1: THE PLASTIC SOUP HARDLY APPEARS IN THE SDGs
In 2015, the United Nations launched the well-known 17 Sustainable Development Goals. None of these goals has plastic soup as its main subject. Only SDG 14 (Life below water) explicitly refers to plastic pollution. In total, 169 sub-goals jointly form an action plan to achieve the SDGs. Sub-goal 14.1.1 states that the reduction in plastic in the ocean will be measured by an indicator of the density of floating plastic debris.
But the stated indicator does not exist, says the environmental bureau of the United Nations in a report. This means that no one can determine if this sub-goal is achieved and the goal is in fact a non-starter.
2: PLASTIC SOUP STANDS IN THE WAY OF ACHIEVING THE SDGs
Plastic pollution is standing in the way of achieving at least 12 of the 17 sustainability goals. This was made clear in an article that appeared this month in Current Opinion in Green and Sustainable Chemistry.

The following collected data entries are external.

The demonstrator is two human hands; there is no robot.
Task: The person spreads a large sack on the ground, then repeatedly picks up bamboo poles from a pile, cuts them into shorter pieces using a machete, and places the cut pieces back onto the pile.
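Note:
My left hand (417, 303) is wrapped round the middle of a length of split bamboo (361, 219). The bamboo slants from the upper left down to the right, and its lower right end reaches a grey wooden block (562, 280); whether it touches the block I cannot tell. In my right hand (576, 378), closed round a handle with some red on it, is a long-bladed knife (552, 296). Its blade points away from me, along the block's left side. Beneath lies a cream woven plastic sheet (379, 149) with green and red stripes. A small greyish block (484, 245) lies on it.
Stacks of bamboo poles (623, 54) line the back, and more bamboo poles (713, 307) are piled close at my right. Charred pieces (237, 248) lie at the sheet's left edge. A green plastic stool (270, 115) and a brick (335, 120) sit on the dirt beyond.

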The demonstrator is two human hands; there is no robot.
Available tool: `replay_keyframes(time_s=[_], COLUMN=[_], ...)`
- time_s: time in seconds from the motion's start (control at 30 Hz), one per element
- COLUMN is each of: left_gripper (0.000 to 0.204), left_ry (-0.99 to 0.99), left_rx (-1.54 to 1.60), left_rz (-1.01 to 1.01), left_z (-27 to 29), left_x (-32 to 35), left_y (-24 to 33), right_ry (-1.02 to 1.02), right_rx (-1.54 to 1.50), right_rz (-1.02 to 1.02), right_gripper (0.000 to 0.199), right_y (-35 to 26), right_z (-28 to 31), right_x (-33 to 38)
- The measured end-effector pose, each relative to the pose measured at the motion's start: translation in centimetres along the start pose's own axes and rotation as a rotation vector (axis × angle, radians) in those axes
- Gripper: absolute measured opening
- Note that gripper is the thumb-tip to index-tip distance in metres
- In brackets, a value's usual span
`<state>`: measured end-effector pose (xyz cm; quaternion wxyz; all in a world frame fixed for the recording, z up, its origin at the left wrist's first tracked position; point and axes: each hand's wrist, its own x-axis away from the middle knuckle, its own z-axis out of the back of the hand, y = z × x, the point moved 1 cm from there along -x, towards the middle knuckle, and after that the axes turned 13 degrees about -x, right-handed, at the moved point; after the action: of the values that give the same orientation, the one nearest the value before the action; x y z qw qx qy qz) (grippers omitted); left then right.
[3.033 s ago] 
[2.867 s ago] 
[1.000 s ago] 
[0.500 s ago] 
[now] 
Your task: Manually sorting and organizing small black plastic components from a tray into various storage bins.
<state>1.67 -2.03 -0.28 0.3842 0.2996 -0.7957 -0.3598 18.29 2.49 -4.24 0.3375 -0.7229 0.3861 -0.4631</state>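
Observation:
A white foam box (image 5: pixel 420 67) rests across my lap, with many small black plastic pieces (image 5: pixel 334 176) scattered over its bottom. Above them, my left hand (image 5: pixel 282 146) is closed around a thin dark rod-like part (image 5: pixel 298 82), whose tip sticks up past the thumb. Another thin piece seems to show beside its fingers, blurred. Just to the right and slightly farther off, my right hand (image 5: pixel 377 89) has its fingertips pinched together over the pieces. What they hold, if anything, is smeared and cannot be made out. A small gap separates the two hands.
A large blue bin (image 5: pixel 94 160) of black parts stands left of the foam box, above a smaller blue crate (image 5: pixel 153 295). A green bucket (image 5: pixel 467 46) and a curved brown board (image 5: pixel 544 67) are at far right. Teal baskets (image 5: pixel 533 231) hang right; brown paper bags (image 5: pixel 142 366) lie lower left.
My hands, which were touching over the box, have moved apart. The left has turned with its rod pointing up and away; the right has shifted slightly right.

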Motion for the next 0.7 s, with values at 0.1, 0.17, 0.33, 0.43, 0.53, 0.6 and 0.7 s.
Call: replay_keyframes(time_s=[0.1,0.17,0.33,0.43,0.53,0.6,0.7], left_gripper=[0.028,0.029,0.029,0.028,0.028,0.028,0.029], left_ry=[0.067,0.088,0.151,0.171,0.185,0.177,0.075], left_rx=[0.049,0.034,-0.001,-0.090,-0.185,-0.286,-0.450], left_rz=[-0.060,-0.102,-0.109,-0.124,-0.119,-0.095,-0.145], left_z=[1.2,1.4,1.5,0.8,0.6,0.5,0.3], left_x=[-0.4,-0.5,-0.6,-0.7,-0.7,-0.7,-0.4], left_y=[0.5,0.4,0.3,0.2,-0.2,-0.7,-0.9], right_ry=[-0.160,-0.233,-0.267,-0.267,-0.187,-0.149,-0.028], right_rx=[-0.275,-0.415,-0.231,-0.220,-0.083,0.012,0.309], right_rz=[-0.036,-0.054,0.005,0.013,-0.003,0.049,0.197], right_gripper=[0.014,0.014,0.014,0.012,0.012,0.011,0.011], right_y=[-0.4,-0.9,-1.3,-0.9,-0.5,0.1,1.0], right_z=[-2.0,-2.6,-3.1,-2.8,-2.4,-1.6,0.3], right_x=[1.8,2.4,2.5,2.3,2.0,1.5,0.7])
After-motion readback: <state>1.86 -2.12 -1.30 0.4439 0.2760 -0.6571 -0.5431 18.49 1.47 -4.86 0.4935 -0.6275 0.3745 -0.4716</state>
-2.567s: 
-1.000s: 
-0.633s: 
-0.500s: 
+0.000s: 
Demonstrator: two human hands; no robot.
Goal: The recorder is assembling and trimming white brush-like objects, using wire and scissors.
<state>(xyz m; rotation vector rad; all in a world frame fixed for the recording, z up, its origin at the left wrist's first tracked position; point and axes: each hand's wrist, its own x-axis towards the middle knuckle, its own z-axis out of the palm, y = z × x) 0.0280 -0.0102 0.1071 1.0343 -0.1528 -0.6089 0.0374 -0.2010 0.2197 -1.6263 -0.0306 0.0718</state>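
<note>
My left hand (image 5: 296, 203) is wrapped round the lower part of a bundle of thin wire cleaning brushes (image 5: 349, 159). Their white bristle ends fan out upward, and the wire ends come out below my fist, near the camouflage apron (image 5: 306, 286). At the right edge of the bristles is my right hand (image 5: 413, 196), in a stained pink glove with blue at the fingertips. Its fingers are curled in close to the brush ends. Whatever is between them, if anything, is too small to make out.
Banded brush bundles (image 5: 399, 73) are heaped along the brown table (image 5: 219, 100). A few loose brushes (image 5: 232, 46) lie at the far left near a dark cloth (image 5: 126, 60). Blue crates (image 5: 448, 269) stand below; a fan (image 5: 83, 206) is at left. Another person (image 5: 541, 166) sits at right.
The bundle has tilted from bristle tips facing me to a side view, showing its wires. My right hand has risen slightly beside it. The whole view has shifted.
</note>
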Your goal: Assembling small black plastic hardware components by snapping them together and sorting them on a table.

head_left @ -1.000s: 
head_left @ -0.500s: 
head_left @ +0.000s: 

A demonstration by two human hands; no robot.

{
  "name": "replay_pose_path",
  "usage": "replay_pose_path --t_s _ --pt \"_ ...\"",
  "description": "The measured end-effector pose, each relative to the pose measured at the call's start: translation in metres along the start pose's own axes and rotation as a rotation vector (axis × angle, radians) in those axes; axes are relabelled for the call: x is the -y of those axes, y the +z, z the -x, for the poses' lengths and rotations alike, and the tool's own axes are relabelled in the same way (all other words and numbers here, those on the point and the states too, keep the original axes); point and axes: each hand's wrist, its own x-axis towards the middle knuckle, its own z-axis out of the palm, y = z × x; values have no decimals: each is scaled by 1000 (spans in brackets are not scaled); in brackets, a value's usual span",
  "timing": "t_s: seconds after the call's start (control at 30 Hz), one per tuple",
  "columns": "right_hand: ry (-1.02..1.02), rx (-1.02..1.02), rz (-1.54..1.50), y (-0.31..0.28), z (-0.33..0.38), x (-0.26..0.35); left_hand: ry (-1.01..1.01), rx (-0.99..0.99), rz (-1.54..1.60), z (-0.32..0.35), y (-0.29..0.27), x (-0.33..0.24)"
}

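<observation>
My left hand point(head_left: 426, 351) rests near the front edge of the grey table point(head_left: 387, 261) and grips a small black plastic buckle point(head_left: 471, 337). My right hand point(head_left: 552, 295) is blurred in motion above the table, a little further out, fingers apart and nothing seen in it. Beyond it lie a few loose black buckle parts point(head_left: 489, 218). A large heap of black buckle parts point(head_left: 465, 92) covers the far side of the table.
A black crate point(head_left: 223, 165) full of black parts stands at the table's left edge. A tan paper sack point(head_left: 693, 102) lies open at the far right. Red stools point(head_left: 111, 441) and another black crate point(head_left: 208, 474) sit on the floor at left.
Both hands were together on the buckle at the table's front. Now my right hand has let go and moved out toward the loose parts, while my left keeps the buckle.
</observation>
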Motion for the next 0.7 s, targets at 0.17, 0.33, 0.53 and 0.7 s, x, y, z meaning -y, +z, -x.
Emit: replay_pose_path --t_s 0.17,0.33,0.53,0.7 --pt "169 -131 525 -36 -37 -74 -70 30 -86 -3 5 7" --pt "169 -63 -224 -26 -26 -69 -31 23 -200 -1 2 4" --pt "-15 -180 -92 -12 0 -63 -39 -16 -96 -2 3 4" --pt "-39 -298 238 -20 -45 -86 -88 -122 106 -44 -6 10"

In the case of plastic soup, it is not only about floating plastic in the ocean (SDG 14), but about a lot more. To take a few examples from the article:
- SDG 1 (end poverty). Plastic waste keeps poverty going as plastic is a breeding ground for insects thereby causing diseases such as malaria. Local coastal communities have to spend a lot of money to clear up washed up plastic.
- SDG 3 (good health and well-being). We ingest plastic through food, drink and the air without knowing its long-term effects.
- SDG 6 (water and sanitation). Activities such as machine washing synthetic clothing releases microfibres into the environment and into drinking water.
- SDG 15 (life on land). Microplastics negatively affect ecosystems, not only in the water but on land too.
The SDG framework does not include any indicators that determine the negative effects of plastic pollution on each individual goal. It is as if plastic pollution is totally irrelevant and there are no relationships between plastic and the goals.
3: THE PLASTIC SOUP IS MAINTAINED BY COMPANIES WHO EMBRACE THE SDGs
There is a third problem that arises from the minimal attention paid to plastic soup in relation to the SDGs. Multinational corporations with huge interests in plastic are embracing all the SDGs without exception. And it is easy for them to do so as there are no goals or sub-goals that have indicators to map the reduction in plastic pollution. They do not need to justify their roles whatsoever in having created the plastic soup and in keeping it going. Companies that are largely responsible can simply continue their activities while at the same time boast about embracing the SDGs. Whether these are multinationals that are producing new plastic (like Shell), finance the production of plastic (like ING), or use plastic in single-use packaging (like Unilever), this is a recurring problem.